Ring. Blink. I do not answer. As long as I do not answer, he is not dead. Dance with me at my wedding sing to my first child accept me when my tenuous grasp on my faith dissolves yes there is more for me than Occam’s Razor read Plato’s philosopher king again with me you’ll see that Plato’s forms explain the mysteries of the universe and we will recite Goethe in German and sing once a jolly swagman do not go gentle do not go waltzing matilda without me into that good night.
Ring. Blink. My hand stretches out, unbidden, to pick up the receiver. “Hello?” In that moment, the scream starts, somewhere near my solar plexus, the scream that shatters my world and its assumptions, the scream that says the one who made me no longer exists, yet I am still here. “I’ll make the flight arrangements right now.” Scream. “Bereavement fare.” Scream. “Sometime late tomorrow.” Scream. “I love you, too.” Scream. No one can else can hear it.

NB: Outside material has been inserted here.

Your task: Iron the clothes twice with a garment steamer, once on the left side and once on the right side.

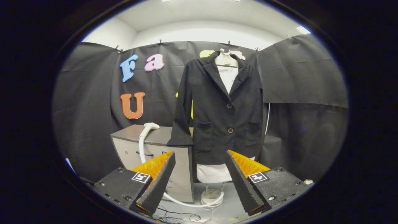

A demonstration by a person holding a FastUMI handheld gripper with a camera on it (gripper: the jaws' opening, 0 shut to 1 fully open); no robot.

My father is dead.


Stephanie said...

I don't have a great comment for something so personal and honest and brilliant other than I think I held my breath the entire time I read this. I wish I could write so well. Heartbreaking and beautiful. I remember making Valentines with Morgan while your dad was in the hospital and sitting in the back of someone's van with him on the way home from a church activity and trying to understand it all as he talked about the whole experience with such honesty. I have great love for your family. Thanks for sharing.

Lindsay said...

It has been three, almost four years since I lost my mother. I remember that scream, I know that scream. Thank you.

Unknown said...

I was at the Victor Borge concert too! Awesome guy.

Anonymous said...

(and why does my Google account say unknown?)